▶ [About this exercise] From the first line of the listing below to the line containing "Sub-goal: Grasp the", write out everything exactly. No pictures.

▶ [Records to process]
----
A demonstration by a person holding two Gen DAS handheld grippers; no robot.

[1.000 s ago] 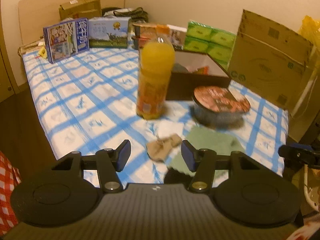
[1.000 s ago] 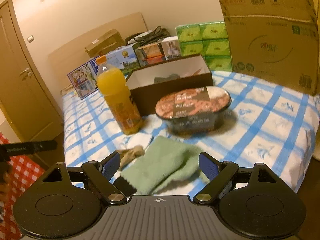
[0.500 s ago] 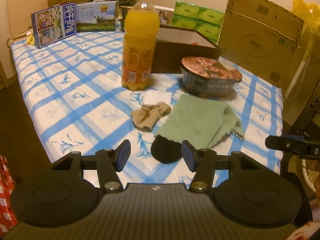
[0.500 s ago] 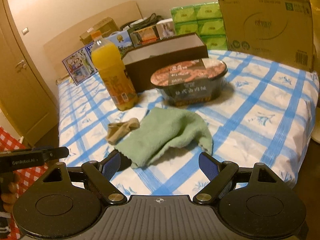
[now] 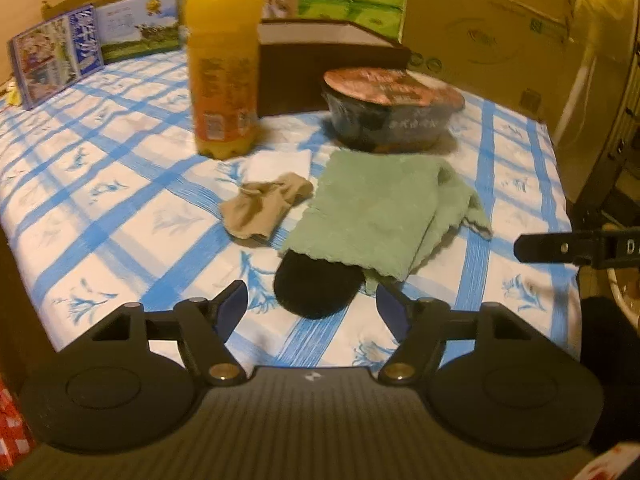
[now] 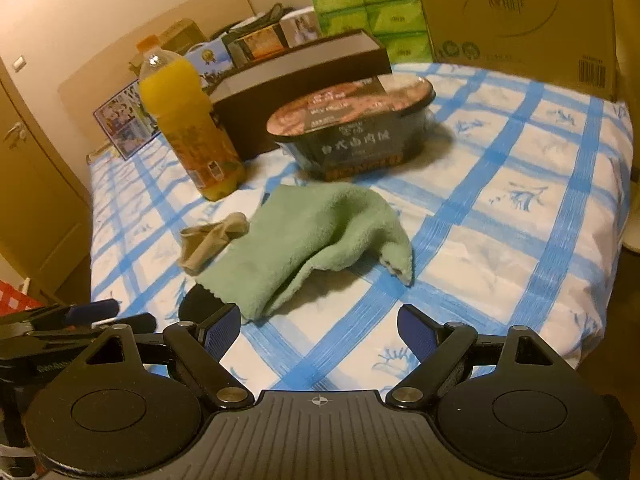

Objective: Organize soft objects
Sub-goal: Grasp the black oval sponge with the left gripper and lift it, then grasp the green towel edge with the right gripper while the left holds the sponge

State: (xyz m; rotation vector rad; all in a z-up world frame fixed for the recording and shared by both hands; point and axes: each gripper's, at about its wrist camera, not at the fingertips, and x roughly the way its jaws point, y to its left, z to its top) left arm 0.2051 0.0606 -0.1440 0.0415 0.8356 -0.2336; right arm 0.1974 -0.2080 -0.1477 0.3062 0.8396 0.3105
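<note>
A green towel [image 5: 380, 212] lies crumpled on the blue-checked tablecloth [image 5: 100, 184], partly covering a black soft item [image 5: 312, 288] at its near edge. A beige sock [image 5: 260, 204] lies just left of the towel, by a white folded cloth [image 5: 280, 162]. My left gripper [image 5: 312, 308] is open and empty, just above the black item. My right gripper [image 6: 320, 330] is open and empty, just short of the towel [image 6: 304, 236]. The sock [image 6: 208, 240] and black item [image 6: 196, 304] also show in the right wrist view.
An orange juice bottle [image 5: 222, 56] and an instant noodle bowl [image 5: 392, 108] stand behind the cloths. A brown open box [image 5: 332, 60], green tissue packs [image 5: 352, 4], a cardboard carton [image 5: 488, 28] and books [image 5: 56, 56] sit further back. The table edge is near.
Both grippers have moved lower and closer to the cloths on the table; the towel, sock and black item now look larger. Both stay open. Nothing on the table has moved.
</note>
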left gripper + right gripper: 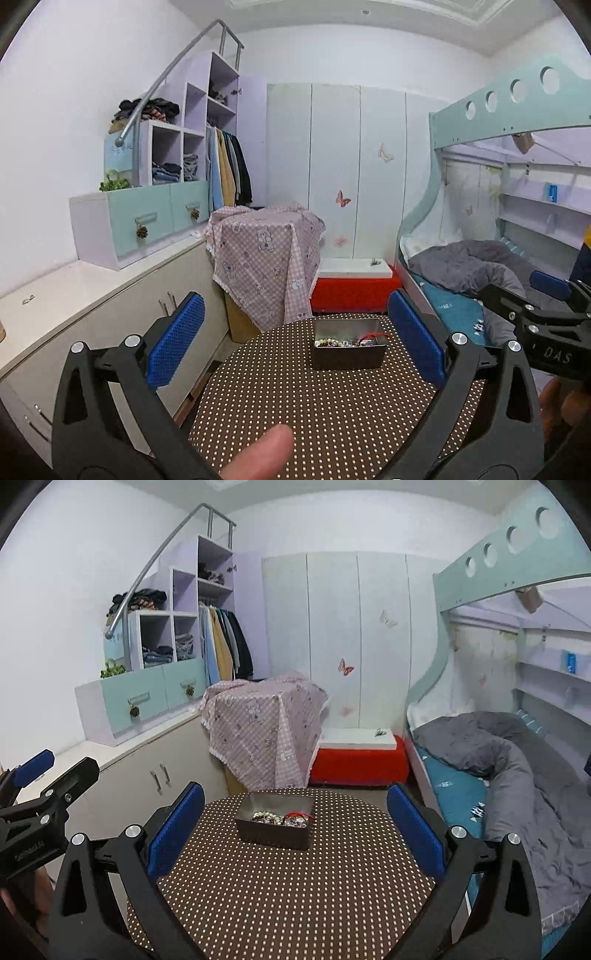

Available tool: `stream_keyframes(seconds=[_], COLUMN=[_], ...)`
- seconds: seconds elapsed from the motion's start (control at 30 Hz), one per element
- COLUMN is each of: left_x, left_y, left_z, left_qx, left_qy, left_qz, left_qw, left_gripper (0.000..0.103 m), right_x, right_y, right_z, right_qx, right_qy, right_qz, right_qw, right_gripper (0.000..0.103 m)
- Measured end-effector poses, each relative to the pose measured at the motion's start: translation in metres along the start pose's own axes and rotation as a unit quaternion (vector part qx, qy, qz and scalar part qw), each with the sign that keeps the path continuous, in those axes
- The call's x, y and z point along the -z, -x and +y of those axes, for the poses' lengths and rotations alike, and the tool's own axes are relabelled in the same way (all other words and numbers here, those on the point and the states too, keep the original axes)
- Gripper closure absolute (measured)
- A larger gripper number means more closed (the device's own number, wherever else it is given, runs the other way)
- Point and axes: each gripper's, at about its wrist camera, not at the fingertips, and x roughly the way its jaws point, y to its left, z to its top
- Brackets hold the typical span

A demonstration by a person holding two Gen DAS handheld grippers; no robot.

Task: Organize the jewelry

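A small dark metal box point(349, 350) stands on the far part of a round table with a brown white-dotted cloth point(332, 406). It holds mixed jewelry point(343, 342): pale beads, silvery pieces and a red cord. My left gripper point(295, 339) is open and empty, held above the near table, short of the box. In the right wrist view the same box point(275, 829) and jewelry point(282, 819) show, with my right gripper point(295, 819) open and empty, short of the box. Each gripper shows at the edge of the other's view.
A low counter with cabinets point(92, 306) runs along the left. A checked cloth covers a stand point(264, 258) behind the table. A red and white box point(354, 284) sits on the floor. A bunk bed with a grey quilt point(517, 775) lies to the right.
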Motion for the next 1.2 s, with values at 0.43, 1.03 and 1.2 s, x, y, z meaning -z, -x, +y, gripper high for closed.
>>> stream_keyframes(seconds=[0.43, 1.03, 1.2], left_x=[0.023, 0.034, 0.036], left_y=[0.085, 0.103, 0.103], left_z=[0.000, 0.002, 0.002], left_qx=[-0.008, -0.026, -0.028], left_qy=[-0.013, -0.005, 0.003], left_qz=[-0.047, -0.038, -0.031], left_qw=[0.9988, 0.9989, 0.9991], left_gripper=[0.006, 0.006, 0.006], right_x=[0.046, 0.052, 0.053], right_y=[0.083, 0.097, 0.098], right_z=[0.025, 0.050, 0.053], right_qx=[0.026, 0.019, 0.023], right_qy=[-0.002, 0.014, 0.018], right_qz=[-0.040, -0.052, -0.051], right_qw=[0.999, 0.998, 0.998], right_gripper=[0.007, 0.007, 0.007])
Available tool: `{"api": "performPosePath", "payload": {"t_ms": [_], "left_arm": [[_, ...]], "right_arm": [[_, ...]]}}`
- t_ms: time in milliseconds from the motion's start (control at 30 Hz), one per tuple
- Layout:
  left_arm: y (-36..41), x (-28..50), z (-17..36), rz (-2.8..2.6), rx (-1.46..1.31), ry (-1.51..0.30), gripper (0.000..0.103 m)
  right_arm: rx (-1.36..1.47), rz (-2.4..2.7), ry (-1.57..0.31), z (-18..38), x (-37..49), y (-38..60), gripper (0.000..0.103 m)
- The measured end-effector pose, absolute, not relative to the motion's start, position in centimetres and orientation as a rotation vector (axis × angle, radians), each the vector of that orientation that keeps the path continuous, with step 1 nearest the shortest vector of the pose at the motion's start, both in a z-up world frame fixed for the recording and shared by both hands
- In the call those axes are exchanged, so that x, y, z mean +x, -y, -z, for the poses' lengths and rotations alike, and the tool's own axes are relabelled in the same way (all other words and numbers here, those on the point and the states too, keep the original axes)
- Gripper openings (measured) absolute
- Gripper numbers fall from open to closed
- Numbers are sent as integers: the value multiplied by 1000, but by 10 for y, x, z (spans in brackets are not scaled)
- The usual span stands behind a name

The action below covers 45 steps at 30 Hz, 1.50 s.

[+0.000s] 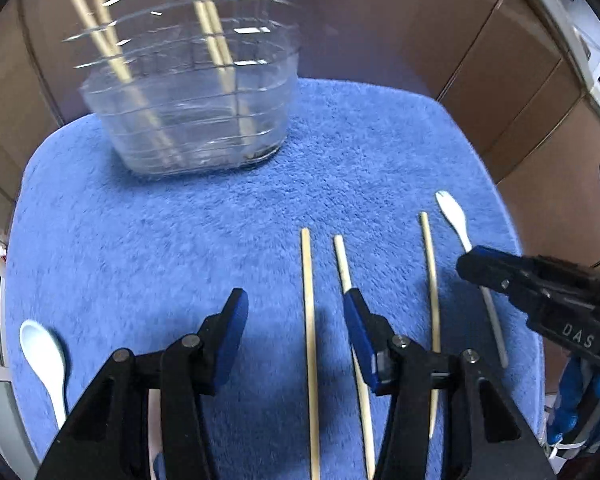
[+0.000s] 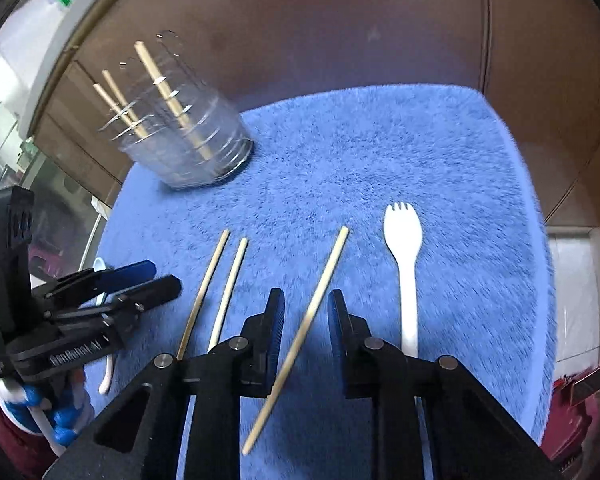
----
▶ [Reply]
A demonstration by a person holding two Gen DAS handheld grippers; no robot.

[1.000 s ago] 
[1.000 s ago] 
[0.500 s ago] 
[0.500 s ago] 
[now] 
[now] 

Objective: Organize soft objects
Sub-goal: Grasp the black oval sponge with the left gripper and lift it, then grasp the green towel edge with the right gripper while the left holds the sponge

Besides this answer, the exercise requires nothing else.